Site speed is important to the success of your site. Faster pages equals more conversions. Faster pages equal happier visitors. Happier visitors are more likely to share your site socially and spend more time on your site. There's really not a downside to having a faster loading site. Here are some of the ways you can increase your WordPress site’s speed.
Hosting
Choosing the right host can be a confusing process and it builds the foundation for everything on your site that follows. How do you know what’s good? How do you know if your site will get what it needs?
When choosing a host, do:
- Make sure the package you’re choosing can support the technical requirements of your website. Also check to see what your upgrade options are – this can save you the hassle of moving your site, if you outgrow your package. Many hosts can upgrade you “in place”.
- You're running WordPress so make sure your host supports the basic requirements for WordPress.
- Checkout their support. What channels do they offer support: phone, online chat, email, ticket system? The best will offer multiple ways to get help.
- Checkout their reputation on Twitter. Look for positive and negative tweets. The company’s response can tell you a lot about what to expect.
When choosing a host, don’t:
- Choose solely on price. Your website is important, cutting corners here won’t do you any favors.
- Choose based only on television commercials aired during the Superbowl. (You know what I’m talking about)
Selecting your theme and plugins with care
Themes and plugins are not all of the same quality. A little care and research is needed to make the best choices. I prefer premium themes and plugins – yes you pay for these, but the quality of the coding, the consistency and the support more than make up for the cost. While there are good free themes and plugins out there, there are many more that should just be completely avoided. I prefer StudioPress and their Genesis framework for most projects.
For plugins: consider why you need the plugin, do you really need that functionality or is it just something “shiny” at the moment? Each plugin you add to your WordPress site increases the amount of time it takes to load your site – and if the plugin is poorly written – it can be even worse. Some functionality can be included in your theme, no plugin required. Streamline your use of plugins, know why you’re using the ones you have and cleanup anything not needed or not being used.
Optimizing images
Images are a stumbling block for many WordPress sites. As you add posts to your site, you upload images to go along with your posts. Most people just grab an image and upload it, without a second thought. And for some sites that works just fine. However, when we’re looking a page load times and site speed, that’s not good enough. Image optimization is one of the most overlooked areas.
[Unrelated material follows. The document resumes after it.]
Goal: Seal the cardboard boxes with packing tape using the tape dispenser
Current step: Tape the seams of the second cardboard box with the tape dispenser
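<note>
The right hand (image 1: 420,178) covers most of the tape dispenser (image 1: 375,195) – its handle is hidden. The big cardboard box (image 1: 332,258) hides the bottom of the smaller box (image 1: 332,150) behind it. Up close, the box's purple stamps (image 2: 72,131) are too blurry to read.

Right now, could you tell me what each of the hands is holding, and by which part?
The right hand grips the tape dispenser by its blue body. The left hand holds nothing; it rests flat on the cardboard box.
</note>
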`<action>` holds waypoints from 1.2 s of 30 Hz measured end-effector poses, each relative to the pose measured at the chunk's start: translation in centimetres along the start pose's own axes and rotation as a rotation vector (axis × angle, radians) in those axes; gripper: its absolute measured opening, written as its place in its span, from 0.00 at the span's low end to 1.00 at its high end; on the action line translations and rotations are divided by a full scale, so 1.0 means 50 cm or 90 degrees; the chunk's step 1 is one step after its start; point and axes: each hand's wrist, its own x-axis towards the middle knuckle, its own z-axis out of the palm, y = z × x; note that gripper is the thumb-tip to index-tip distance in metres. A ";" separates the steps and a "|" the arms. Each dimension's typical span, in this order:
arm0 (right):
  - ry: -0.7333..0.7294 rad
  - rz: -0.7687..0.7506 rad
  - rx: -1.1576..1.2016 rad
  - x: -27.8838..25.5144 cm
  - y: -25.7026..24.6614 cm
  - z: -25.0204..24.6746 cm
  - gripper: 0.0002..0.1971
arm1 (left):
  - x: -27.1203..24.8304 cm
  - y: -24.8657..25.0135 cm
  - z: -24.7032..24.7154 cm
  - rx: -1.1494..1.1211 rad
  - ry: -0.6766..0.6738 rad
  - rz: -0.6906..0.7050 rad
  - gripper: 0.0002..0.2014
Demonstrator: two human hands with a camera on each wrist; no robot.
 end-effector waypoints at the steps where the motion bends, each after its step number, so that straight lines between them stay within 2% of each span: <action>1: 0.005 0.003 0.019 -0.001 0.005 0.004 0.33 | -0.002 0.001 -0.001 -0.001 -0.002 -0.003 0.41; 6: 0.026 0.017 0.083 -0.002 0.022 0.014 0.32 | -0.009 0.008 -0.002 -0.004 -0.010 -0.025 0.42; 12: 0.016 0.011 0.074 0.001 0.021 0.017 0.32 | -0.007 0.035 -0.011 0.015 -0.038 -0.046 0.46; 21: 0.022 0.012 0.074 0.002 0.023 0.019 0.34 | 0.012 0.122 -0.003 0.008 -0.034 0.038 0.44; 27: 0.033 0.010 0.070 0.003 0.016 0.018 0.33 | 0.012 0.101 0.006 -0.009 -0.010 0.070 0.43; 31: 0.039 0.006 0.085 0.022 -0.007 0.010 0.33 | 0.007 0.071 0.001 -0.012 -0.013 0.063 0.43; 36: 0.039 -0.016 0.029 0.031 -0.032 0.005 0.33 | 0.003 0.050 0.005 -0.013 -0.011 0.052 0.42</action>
There are several ways to optimize images on your site:
- Use images scaled/sized to the size they need to be. So if you need an image that’s 640×480 and that’s the size you upload. Yes, you’d have to resize the image before you added it to your site. Avoid uploading images that are thousands of pixels across, unless there's a reason.
- Make sure your html includes the image dimensions – this helps the page render more quickly. WordPress does this, if you use the Insert Image button.
- Process your images in an image editor and use their “save for web” settings to compress and optimize the images.
- Know the difference between image file types: .jpg, .png, .gif and when to use them to get the best image quality and lowest file size.
- There are plugins that can help with optimizing images already on your site. Some use third party services to compress images, others work within your site. Note that some plugins only work on images in the Media Library, but not the theme (design) images.
Using a caching plugin
There are several caching plugins for WordPress. We like W3TC (W3 Total Cache) the best. Caching plugins do a number of things to reduce your page load times by caching your content, minifying code, combining javascript and css, all behind the scenes.
Minifying the code on your site
Minifying compresses the code on your site, removing things like extra white space and comments which creates a smaller file size. Smaller files load faster and every bit counts.
Use Lazy Load
This uses jquery/javascript and loads images on the page as the user scrolls down – they don’t load til they need to.
Using a CDN (Content Delivery Network)
Today’s browsers can load content from multiple sources and using a CDN takes advantage of this by putting your images and other media on a 3rd party network of servers. That’s the simplest explanation, there’s a bit more to it, depending on what service you use. Some CDN's include:
- MaxCDN
- Amazon S3
- Cloudflare
Serverside Tweaks
Using things like Expires Headers, server compression, Alternative PHP Cache and others. There are other more technical serverside things that can be done, this isn’t a comprehensive list, and depending on your hosting, they may not be available to you.
These are some of the ways you can speed up your site. If you’re having problems getting traffic to your site or converting the traffic you do get – first take a look at the things on your site that you control and get your technical house in order.